Sur la question de la gouvernance, l’avant-projet prévoit une élection par l’assemblée générale du président du conseil d’administration et, sur une base individuelle, des autres membres du conseil d’administration et du comité de rémunération, dont les attributions devront être définies par les statuts. A ce catalogue, l’ordonnance ajoute encore l’élection d’un éventuel suppléant du président, qui n’était toutefois pas requis par l’art. 95 al. 3 Cst. L’assemblée générale sera également compétente pour élire le représentant indépendant. Ce dernier sera d’ailleurs la seule forme de représentation institutionnelle des actionnaires, la représentation par un organe ou un dépositaire étant interdite. L’exigence du vote électronique a été interprétée afin que seul le vote indirect soit impératif : les actionnaires devront avoir la possibilité de confier des pouvoirs et de donner des instructions au représentant indépendant par voie électronique. En revanche, l’avant-projet n’impose pas un droit de participer directement à l’assemblée générale compte tenu des risques juridiques et techniques.
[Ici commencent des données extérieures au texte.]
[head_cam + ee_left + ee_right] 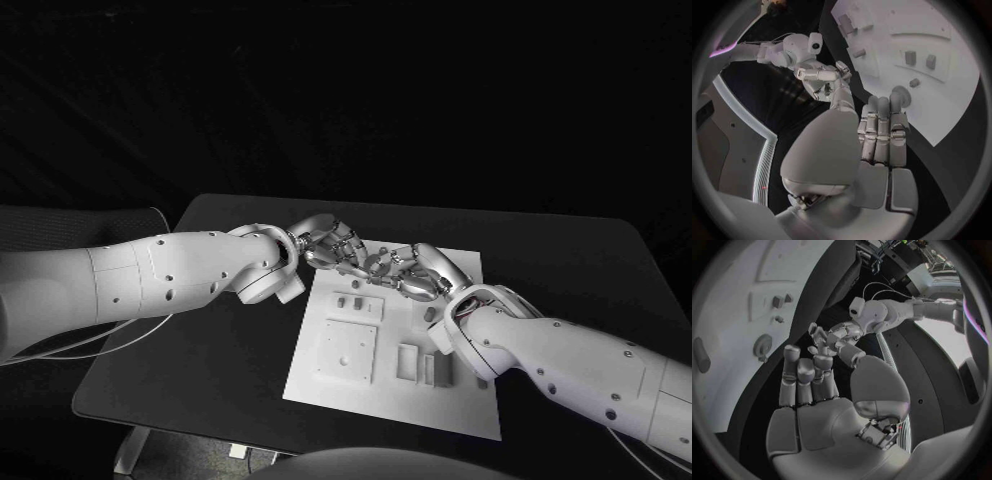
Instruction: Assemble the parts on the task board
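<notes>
The task board (397,365) lies in the middle of the black table (202,370), its near edge close to the table's front edge and its far edge under the two hands. Bare table runs wide along the board's left side and beyond its far right corner, leaving open room there. The left hand (329,243) comes in over the board's far left corner, and the right hand (421,272) sits just beside it over the far part of the board; their fingertips meet closely above the plate. In the left wrist view the left hand (879,135) has its fingers (891,107) held straight and side by side, tips near the board's edge (942,125). In the right wrist view the right hand (807,390) has its fingers (792,370) upright and slightly parted. Whether either hand pinches a piece cannot be told. Small grey parts (351,298) stand in the board's far left area, and more parts (433,368) stand near its right middle, apart from the hands
</notes>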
Conformément à l’art. 95 al. 3 Cst., l’avant-projet d’ordonnance propose d’imposer à toutes les institutions de prévoyance au sens de la LFLP l’obligation d’exercer leurs droits de vote et de rendre des comptes à leurs bénéficiaires sur ce point. Toutefois, il prévoit une importante soupape de sécurité en permettant aux caisses de s’abstenir ou même de renoncer à exercer leurs droits de participation, à condition que ce soit dans l’intérêt des assurés. L’ordonnance ne précise toutefois pas le sens à donner à la notion  “d’intérêt des assurés”.
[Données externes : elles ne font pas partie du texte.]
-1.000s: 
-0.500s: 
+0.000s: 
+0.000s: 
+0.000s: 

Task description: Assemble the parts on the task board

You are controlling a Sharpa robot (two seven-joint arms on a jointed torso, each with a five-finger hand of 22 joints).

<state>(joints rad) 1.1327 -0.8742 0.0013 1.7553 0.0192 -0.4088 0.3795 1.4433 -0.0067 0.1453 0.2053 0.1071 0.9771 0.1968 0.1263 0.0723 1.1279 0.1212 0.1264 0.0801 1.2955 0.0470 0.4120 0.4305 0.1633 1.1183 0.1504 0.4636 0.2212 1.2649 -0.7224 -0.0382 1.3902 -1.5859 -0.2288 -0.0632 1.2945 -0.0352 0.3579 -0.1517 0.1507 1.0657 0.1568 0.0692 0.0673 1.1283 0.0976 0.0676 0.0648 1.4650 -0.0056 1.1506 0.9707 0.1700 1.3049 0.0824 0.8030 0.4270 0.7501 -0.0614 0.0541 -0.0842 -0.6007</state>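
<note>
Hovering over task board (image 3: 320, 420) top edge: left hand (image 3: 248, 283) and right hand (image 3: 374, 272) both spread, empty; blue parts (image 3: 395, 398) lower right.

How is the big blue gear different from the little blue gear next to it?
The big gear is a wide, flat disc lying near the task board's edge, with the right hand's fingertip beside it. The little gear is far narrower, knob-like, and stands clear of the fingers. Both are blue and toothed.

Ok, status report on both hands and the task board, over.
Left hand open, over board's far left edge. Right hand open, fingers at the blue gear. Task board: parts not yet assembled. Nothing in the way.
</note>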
L’ordonnance sera mise en œuvre progressivement entre le 1er janvier 2014 et la fin 2016 : les interdictions vaudront dès le 1er janvier 2014 mais les sociétés disposeront d’une année pour adapter les contrats avec les organes. Lors de l’assemblée générale 2014, les actionnaires seront appelés à se prononcer sur le rapport de rémunération et à élire individuellement les membres du conseil d’administration, du comité de rémunération ainsi que le représentant indépendant. L’obligation de vote des institutions de prévoyance ne s’appliquera pour sa part que dès 2015. C’est d’ailleurs à partir de cette année-là que les règles sur l’octroi d’instructions par voie électronique et les règles sur la rémunération s’appliqueront. Enfin, dans la mesure où l’Ordonnance envisage un délai de deux ans pour adapter les statuts et les règlements, les assemblées générales ordinaires 2015 seront probablement amenées à se prononcer également sur ce point.

Dans l’ensemble, l’avant-projet met fidèlement en œuvre l’art. 95 al. 3 Cst. tout en essayant de prendre en compte, dans la mesure du possible, les impératifs pratiques liés au fonctionnement des sociétés cotées et des institutions de prévoyance. Pour le surplus, elle n’apporte guère d’innovation, ce qui n’est pas surprenant compte tenu des limites du mandat conféré au Conseil fédéral par la Constitution. Reste à voir quel accueil lui sera réservé lors de la procédure de consultation et quelle approche sera retenue dans la loi formelle destinée à prendre le relai.